Among the lines below, count those with "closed". Give only the number.

## Entries taken from a collection
=== Section Start ===
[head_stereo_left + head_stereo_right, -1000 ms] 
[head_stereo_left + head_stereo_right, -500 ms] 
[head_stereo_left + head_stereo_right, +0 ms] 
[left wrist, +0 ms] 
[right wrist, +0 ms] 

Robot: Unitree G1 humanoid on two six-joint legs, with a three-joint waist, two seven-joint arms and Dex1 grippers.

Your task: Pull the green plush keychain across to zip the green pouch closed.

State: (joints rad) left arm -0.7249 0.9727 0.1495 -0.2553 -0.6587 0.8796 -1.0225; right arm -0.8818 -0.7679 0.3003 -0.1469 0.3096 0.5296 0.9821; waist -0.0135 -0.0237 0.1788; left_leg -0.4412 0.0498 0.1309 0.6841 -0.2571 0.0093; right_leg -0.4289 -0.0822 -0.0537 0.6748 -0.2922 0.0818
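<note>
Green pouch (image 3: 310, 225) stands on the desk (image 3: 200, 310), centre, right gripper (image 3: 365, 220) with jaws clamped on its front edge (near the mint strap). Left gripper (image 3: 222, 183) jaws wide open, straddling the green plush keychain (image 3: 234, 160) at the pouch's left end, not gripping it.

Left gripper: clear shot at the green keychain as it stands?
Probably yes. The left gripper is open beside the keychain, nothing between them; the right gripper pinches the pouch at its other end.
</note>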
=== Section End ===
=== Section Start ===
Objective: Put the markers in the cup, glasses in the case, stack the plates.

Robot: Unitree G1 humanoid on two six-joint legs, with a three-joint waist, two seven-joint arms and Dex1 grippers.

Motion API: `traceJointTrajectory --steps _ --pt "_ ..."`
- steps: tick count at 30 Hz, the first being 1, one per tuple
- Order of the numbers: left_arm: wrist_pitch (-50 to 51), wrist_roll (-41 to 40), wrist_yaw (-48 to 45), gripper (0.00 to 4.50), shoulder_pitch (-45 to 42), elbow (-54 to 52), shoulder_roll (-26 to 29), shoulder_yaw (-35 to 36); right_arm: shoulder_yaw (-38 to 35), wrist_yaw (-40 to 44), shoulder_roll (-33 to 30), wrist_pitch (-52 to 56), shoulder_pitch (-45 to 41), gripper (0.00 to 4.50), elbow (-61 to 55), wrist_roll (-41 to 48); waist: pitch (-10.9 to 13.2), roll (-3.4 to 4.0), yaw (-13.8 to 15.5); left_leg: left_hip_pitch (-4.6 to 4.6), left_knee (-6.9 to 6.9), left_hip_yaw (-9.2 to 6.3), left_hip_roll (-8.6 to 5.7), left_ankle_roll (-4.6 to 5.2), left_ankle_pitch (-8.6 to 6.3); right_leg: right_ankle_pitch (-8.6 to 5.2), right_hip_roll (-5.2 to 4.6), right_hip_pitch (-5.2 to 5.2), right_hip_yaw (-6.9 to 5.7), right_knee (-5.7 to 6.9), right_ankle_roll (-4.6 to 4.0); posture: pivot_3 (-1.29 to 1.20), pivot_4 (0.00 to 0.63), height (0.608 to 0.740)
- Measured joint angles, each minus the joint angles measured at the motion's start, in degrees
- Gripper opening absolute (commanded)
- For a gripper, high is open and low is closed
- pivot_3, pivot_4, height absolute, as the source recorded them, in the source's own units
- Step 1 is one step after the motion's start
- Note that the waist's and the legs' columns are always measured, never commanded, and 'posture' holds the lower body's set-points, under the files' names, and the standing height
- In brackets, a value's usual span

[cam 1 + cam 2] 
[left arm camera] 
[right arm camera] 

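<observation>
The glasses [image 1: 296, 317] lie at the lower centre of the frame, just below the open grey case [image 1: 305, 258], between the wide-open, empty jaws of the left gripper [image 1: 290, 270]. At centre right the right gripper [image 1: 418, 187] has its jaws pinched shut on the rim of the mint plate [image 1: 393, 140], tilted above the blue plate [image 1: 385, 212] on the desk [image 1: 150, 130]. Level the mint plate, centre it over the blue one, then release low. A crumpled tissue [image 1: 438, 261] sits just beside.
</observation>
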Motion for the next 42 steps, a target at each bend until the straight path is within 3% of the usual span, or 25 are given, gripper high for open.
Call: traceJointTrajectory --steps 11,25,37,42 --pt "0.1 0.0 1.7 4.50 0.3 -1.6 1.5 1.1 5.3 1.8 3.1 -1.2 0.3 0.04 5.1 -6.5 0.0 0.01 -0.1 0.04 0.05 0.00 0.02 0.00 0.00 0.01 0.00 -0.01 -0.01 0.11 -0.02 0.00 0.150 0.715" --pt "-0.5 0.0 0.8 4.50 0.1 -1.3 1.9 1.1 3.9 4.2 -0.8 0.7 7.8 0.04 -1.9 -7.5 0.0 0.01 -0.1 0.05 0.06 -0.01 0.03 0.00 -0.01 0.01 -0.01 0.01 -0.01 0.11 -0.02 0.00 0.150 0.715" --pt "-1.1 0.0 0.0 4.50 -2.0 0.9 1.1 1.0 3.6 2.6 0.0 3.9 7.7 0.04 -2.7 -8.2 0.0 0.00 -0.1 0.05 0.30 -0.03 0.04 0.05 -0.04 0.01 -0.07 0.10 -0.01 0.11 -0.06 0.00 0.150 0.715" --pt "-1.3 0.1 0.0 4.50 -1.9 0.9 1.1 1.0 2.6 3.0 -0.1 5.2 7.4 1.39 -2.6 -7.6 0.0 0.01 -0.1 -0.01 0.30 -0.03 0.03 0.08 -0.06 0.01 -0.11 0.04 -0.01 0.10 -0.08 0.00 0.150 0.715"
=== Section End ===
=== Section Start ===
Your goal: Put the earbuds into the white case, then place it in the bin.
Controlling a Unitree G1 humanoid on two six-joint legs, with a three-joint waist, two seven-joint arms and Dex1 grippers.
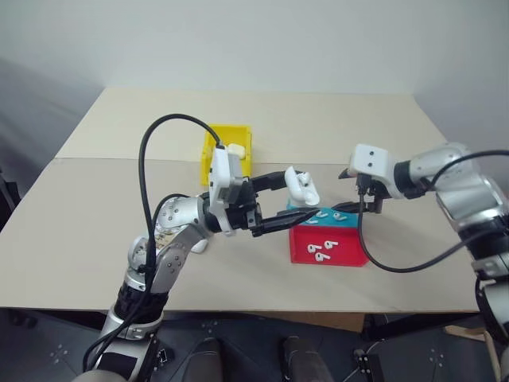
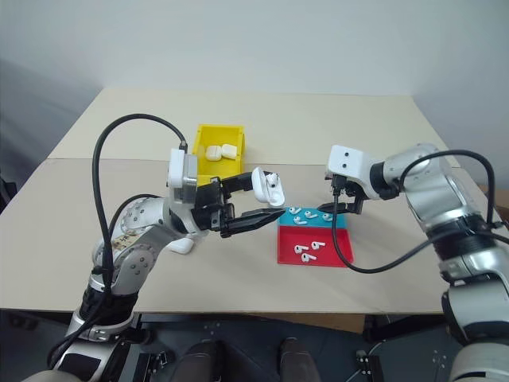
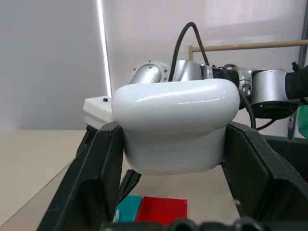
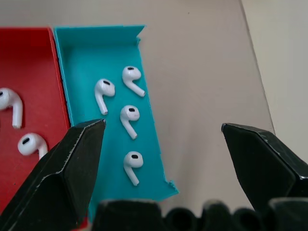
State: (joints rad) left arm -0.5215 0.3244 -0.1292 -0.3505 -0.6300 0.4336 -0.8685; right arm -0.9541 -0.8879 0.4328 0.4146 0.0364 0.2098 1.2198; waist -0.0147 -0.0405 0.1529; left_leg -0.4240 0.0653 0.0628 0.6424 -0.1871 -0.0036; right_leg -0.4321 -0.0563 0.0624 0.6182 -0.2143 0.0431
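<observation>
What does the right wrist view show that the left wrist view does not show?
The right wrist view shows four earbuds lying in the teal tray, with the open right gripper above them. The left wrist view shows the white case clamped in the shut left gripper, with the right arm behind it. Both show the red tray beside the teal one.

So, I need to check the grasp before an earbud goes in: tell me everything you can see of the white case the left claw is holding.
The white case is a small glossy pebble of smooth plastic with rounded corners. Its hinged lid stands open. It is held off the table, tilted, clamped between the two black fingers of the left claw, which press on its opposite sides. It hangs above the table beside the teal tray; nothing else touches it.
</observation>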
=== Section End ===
## Written response
2